What makes it really weird is rumors that they didn't even pay for the spot, which is very suspicious.
Not really. Tencent's on the TGA board and owns a piece of the Highguard devs' studio. Ergo TGA gives Highguard a freebie. Left hand pays the right hand. No actual money (or value, lol) changed hands. Just two lepers scratching each others' backs.
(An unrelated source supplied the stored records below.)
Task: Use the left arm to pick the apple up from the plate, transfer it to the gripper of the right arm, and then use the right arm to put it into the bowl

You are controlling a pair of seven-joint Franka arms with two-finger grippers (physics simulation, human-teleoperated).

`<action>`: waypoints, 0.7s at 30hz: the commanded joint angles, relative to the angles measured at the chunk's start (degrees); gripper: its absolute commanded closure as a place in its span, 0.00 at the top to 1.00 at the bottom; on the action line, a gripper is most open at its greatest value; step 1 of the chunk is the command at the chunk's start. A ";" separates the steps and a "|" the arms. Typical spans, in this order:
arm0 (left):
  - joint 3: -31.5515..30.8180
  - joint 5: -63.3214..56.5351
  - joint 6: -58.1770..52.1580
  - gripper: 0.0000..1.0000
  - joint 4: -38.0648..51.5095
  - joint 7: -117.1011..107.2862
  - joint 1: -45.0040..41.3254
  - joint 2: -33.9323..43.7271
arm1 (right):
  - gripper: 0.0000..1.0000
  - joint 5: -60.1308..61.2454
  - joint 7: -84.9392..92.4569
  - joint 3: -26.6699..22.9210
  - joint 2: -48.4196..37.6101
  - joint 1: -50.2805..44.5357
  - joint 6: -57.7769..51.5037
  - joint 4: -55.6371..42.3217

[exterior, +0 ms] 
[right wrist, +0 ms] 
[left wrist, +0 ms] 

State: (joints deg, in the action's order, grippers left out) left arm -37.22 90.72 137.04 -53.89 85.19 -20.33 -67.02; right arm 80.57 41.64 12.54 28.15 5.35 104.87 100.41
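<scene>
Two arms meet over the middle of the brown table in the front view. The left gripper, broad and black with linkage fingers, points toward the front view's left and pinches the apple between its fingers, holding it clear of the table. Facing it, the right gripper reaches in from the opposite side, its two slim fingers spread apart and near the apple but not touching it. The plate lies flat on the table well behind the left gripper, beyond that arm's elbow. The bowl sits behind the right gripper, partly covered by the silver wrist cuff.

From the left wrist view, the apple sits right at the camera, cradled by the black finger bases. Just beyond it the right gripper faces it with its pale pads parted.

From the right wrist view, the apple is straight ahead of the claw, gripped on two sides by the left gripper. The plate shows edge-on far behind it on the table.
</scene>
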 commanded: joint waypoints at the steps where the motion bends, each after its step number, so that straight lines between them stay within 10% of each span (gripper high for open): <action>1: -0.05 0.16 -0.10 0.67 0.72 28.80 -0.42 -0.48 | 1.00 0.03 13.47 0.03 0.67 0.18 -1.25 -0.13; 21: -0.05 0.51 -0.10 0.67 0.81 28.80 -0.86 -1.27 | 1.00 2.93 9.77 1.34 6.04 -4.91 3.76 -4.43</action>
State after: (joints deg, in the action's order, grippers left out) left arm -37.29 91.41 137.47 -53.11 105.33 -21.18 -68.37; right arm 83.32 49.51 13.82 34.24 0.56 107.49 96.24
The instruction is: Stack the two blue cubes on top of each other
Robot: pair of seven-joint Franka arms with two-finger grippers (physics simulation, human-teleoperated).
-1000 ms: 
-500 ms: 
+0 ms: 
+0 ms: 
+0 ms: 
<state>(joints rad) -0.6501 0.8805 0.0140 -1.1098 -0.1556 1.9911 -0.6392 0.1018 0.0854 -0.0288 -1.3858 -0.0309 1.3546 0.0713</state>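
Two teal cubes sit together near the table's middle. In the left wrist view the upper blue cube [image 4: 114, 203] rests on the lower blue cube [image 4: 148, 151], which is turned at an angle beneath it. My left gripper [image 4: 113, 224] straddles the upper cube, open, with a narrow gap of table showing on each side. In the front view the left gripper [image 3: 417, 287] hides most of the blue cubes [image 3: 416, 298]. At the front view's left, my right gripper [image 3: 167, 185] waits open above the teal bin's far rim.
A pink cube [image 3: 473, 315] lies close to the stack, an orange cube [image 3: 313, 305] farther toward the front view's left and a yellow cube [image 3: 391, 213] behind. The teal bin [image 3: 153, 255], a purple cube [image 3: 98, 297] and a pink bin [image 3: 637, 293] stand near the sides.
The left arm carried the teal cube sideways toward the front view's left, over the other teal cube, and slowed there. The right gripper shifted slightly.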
Similarly, the scattershot live service strategy only works when people don't realise you're employing a scattershot live service strategy. If those snoy live service games came out without the knowledge there was ten of them planned at once, people wouldn't know that they're employing the scattershot strategy and would thus assume that each game had at least some dedicated thought going into making it live service. But when it's literally a draft quota, and people know that the scattershot strategy is a thing, even games they might be invested in get the stinkeye - is this really something the company has it's heart behind, or is this like a 80-90% chance I'm wasting my time getting emotionally invested?
Good observation. The other thing that killed JJ Abrams' mystery box obsession (besides just blatantly admitting what he was doing) was people who actually sat through all six fucking seasons of Lost. Good fucking Christ that was such a train wreck piece of shit. Same thing happened w/the Battlestar Galactica remake (though that was Ronald Moore and company and that show had the courtesy to at least end after four seasons instead of six, so it wasted
less of its fans' time). All the buildup and mystery leading up to the finale ... and ...?
For Lost, "it was all a dream" and/or "oh lol errybody's dead and in purgatory or heaven or hell or some shit lol I don't fuckin' know who's even still watching this shit?" and for BSG it was "oh lol they were our ancestors all along, also Starbuck v2 along with 'Chip Six' and 'Chip Baltar' were all angels or some shit, fuck technology fly it all into the sun let's go be cavemen again, also Roslin and Adama died lol".
Over a hundred episodes in each series building up interesting mythos, world building, lore, etc., with lots of fun fan theories (Abrams wasn't wrong about that aspect of the approach), and then they just flip off the viewers and say "fuck you, you're all wrong, it's nothing cool, it's some dumb mundane reset or dream or death metaphor." I gave up on Lost after two seasons of that shit, but I was a sucker and held on for the full BSG ride. Can you tell I'm a little bitter about how that turned out?

So as you said, Abrams and his ilk set the expectations for their stories -- they start to suck about ⅔ of the way through, run out of steam, go off the rails, and melt into liquid shit at the end.
But yeah, it's the same approach -- just fling shit at the wall until something sticks, but unfortunately there's only so much "glue" (i.e. viewers/players) to go around and stuff doesn't just stick by itself (or by accident).
I'd
love to get my hands on the actual viewership and player counts. Hollywood
has to know they're sinking. There just isn't any way of hiding the pattern anymore. And of course modern games and their endless telemetry give precise information to the devs about practically everything, from "number of times any asshole anywhere on earth clicked [make-the-game-go.exe]" to "number of times people in New Jersey named Bob fired the Turdflinger Mk. 3" and I bet the people staring at those spreadsheets are frowning too.
So much smoke and mirrors in the industry, so much fucking hot air, and nobody seems to be interested in just trying to make a decent fucking game. Glad to watch it keep collapsing the way it is. The gaming press being its usual duplicitous self, lying through its obviously-bribed teeth, will keep it great company as it sinks.